§ Work instructions
Could you filter the records below down to the lines that include the word "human"?

Stored items from a collection:
Start of Block

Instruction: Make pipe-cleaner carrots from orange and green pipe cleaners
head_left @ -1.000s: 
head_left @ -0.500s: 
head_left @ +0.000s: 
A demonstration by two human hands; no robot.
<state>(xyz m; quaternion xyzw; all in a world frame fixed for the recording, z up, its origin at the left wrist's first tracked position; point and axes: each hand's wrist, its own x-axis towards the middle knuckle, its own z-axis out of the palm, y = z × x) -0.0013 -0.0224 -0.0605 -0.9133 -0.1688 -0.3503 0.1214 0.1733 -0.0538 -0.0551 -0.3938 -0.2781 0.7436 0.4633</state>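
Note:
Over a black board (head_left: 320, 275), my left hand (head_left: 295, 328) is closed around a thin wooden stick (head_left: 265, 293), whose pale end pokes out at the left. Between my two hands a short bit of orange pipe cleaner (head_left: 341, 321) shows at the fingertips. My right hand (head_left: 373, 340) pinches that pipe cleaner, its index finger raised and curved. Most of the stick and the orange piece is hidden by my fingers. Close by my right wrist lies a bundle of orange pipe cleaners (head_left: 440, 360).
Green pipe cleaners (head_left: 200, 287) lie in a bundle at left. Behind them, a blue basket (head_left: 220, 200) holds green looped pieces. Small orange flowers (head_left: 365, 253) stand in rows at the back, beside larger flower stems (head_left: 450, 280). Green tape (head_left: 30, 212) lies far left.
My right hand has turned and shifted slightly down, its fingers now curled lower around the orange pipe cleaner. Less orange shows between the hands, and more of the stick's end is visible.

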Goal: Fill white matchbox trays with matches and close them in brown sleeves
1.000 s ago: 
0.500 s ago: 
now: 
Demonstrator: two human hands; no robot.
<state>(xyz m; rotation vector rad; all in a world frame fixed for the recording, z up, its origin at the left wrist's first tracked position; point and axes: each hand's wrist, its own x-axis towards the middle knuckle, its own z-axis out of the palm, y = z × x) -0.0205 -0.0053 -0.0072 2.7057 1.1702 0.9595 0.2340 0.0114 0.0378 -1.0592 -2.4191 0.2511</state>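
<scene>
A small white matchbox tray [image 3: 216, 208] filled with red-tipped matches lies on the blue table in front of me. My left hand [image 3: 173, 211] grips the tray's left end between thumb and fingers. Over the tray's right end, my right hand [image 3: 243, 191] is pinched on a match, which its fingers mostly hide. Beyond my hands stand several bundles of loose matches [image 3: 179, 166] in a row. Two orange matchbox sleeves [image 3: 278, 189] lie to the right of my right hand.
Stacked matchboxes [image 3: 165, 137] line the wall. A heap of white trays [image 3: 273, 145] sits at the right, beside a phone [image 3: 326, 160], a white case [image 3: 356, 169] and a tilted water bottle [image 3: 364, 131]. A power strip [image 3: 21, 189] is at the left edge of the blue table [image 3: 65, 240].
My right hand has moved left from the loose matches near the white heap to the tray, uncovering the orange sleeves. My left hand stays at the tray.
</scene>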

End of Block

§ Written response
A demonstration by two human hands; no robot.
Demonstrator: two human hands; no robot.

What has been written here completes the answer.